Jamie Sams, who died in 2020, was half French and half American Indian, with ancestors from the Cherokee, Seneca, Choctaw, and Mohawk tribes. She was also a key member of the Wolf Clan Teaching Lodge, a retreat leader, and a writer on American Indian spirituality.

Sams personally funded many programs to help the Native American community by donating a large percentage of the royalties received from her many books. Beginning in 1988, she developed programs for native youth which included saying no to drugs and alcohol, and she furnished books for Native American schools as well as Indians serving time in prison. She funded elders' travels to teach at youth conferences as well as scholarships for single Native American parents working to receive college degrees.

She traveled to many reservations and taught at Youth and Adult Wellness seminars. She donated her time teaching at the Native American Heritage School in Seattle, the Tulip Tribes of Washington, the Eastern Band of the Cherokee Orphanage and Boys Club, and funded many groups including the Mohawk, Aquasasni School trips to the Cradleboard Conference. She worked with Native Ojibwa Elders in Canada founding the Turtle Mother Women's Center for abused Native Women.

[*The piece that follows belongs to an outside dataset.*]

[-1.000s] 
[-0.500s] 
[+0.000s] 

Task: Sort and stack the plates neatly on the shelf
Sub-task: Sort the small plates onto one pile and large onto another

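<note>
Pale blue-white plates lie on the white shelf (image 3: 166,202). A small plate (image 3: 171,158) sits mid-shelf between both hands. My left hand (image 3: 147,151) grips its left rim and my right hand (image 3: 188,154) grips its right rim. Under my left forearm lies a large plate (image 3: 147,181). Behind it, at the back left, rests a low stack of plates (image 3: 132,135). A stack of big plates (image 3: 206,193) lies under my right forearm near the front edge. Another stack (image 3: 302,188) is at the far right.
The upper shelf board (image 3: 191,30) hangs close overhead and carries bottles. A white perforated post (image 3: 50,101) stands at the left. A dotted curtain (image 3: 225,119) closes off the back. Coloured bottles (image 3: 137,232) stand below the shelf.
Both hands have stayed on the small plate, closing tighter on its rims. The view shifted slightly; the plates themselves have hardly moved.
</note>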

Sams was a keynote speaker for the Family and Child Education program for Native American Family Literacy and for the Third World Counselors Association of California. In Africa, she worked with Nelson Mandela's task force to help preserve the indigenous stories of African Tribes. In Australia, she helped young aboriginal writers in the Northwest Territories Aboriginal Women's Association record elders' stories and teachings. She founded Native American Tribal Traditions which has hosted countless Native American teachers and spiritual leaders on their ceremonial grounds, The Valley of Miracles Ranch in Northern New Mexico. She founded the Children of Earth Foundation which focuses on the needs of children to help ease the suffering of all humanity.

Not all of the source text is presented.